→ **WHAT THE TASK ASKS**
Return exactly the lines of the records below, starting at the line that contains "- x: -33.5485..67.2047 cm" and ending at the line that contains "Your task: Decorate", with both of those lines kept.

→ **EXERCISE INPUT**

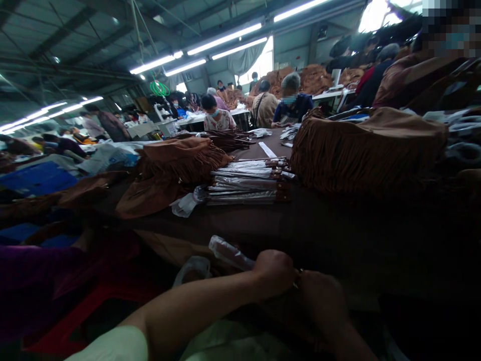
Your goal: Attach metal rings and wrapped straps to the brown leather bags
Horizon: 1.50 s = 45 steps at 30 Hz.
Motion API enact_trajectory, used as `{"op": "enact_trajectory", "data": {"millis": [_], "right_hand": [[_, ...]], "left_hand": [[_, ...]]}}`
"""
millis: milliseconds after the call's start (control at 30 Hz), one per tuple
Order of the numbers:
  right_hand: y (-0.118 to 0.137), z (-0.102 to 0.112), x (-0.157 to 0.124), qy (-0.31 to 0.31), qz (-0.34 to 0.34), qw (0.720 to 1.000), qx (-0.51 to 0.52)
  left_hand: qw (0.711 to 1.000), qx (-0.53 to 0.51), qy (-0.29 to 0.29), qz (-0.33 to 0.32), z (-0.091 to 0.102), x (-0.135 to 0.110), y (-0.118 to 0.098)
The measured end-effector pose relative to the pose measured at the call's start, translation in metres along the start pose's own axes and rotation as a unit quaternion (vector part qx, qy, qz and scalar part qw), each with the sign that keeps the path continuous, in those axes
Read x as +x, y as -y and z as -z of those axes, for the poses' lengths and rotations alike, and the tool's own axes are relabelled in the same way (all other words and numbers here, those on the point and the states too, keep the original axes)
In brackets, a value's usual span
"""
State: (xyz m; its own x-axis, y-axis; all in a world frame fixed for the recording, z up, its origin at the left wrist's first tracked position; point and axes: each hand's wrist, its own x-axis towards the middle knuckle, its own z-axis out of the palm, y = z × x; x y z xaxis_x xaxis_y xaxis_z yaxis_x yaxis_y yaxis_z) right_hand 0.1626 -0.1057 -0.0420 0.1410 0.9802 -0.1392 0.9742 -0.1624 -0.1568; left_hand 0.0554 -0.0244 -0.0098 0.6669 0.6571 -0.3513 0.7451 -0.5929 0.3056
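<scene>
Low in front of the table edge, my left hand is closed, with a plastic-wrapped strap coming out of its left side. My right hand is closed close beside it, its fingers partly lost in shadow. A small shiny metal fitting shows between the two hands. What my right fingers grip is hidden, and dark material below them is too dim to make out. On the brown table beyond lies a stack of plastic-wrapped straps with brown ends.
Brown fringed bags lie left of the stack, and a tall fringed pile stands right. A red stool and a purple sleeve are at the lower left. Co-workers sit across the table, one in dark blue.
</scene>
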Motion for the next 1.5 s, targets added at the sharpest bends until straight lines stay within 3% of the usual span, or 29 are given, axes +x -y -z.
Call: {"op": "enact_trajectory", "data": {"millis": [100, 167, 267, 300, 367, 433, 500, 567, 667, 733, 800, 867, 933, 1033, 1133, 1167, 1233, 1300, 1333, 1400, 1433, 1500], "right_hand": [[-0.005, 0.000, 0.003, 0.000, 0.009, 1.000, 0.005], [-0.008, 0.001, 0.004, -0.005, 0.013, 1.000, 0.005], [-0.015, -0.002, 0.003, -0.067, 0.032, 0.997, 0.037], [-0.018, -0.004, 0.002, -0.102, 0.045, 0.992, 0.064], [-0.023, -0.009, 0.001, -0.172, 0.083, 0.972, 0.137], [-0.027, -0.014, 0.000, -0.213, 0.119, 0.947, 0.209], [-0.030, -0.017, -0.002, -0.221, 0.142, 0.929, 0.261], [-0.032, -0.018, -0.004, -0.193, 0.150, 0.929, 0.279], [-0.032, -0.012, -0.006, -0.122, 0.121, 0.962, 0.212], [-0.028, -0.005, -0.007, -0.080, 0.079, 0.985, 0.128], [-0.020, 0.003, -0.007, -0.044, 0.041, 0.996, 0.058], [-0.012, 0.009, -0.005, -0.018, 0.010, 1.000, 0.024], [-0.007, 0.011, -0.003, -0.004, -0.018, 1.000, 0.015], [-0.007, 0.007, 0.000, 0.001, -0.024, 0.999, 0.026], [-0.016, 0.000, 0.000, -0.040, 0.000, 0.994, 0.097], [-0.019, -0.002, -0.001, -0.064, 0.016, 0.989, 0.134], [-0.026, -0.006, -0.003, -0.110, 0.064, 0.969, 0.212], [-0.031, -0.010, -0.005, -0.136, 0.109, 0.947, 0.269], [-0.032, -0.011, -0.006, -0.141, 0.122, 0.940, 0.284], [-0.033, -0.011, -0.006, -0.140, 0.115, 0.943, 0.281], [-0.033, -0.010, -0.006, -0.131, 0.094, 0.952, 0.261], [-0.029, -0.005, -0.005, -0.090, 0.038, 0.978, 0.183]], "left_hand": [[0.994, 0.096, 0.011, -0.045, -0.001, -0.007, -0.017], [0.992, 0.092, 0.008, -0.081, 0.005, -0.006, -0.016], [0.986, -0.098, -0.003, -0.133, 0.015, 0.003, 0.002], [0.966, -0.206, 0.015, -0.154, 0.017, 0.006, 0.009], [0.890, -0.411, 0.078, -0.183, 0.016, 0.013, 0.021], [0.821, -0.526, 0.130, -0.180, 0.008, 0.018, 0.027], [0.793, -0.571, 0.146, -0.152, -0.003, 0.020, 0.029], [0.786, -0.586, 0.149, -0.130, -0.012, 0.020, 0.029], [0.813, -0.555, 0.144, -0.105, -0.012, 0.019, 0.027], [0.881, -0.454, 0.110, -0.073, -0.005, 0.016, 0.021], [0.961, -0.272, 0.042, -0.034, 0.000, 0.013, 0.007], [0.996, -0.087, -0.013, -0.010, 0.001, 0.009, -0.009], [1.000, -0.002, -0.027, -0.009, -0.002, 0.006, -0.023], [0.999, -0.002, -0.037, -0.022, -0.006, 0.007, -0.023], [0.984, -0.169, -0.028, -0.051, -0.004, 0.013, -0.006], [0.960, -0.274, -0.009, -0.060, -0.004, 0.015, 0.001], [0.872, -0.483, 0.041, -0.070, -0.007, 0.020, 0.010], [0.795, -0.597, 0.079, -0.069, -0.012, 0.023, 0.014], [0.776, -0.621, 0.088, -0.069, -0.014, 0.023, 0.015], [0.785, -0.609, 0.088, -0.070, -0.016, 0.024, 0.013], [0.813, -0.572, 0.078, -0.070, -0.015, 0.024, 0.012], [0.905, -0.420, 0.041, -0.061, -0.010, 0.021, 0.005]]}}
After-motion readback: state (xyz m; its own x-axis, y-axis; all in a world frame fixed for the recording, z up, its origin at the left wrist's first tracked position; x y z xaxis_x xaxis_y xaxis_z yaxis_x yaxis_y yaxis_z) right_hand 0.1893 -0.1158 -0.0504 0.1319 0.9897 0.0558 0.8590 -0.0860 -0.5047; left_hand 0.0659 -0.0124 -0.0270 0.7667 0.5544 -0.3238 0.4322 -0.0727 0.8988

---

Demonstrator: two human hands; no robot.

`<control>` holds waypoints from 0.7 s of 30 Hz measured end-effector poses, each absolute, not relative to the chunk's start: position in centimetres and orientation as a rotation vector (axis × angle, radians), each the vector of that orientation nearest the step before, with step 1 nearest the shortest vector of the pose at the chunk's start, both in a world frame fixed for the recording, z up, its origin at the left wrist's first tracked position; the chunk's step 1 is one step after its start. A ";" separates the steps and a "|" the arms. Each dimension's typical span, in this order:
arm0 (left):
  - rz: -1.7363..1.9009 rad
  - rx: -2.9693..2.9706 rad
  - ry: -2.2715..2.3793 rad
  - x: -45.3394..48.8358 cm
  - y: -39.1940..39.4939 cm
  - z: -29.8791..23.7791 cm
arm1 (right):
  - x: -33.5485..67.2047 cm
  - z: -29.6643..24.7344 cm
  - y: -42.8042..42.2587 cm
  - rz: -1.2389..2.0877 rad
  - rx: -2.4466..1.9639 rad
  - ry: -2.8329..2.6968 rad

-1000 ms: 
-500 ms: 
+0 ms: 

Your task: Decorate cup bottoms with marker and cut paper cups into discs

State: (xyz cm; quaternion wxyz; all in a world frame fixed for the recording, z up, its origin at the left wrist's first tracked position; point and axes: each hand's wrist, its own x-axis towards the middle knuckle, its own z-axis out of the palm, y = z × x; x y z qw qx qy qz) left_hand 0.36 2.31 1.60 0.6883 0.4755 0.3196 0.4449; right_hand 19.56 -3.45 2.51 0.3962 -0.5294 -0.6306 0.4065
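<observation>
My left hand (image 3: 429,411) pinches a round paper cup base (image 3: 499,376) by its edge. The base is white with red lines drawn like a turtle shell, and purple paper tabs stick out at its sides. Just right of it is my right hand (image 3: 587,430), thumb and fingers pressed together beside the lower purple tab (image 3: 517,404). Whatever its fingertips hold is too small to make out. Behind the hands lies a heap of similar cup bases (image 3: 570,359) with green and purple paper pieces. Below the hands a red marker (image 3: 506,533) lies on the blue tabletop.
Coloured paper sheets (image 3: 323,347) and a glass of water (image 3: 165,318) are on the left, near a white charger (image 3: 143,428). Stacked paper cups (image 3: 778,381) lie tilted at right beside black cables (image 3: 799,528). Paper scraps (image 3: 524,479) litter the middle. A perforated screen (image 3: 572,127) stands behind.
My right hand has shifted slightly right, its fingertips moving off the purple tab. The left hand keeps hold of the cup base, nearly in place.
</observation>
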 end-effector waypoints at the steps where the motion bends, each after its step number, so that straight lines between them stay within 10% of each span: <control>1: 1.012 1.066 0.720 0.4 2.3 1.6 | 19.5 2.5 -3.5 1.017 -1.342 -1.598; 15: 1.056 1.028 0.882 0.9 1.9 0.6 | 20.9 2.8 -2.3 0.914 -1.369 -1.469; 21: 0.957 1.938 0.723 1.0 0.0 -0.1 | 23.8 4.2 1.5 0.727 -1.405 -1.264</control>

→ **WRITTEN ANSWER**
  - x: -33.5485..67.2047 cm
  - z: -29.6643..24.7344 cm
  - y: -42.8042..42.2587 cm
  - rz: -1.2389..2.0877 rad
  - rx: -2.4466..1.9639 rad
  - ry: -2.8329..2.6968 rad

-1000 ms: 
-500 ms: 
+0 ms: 

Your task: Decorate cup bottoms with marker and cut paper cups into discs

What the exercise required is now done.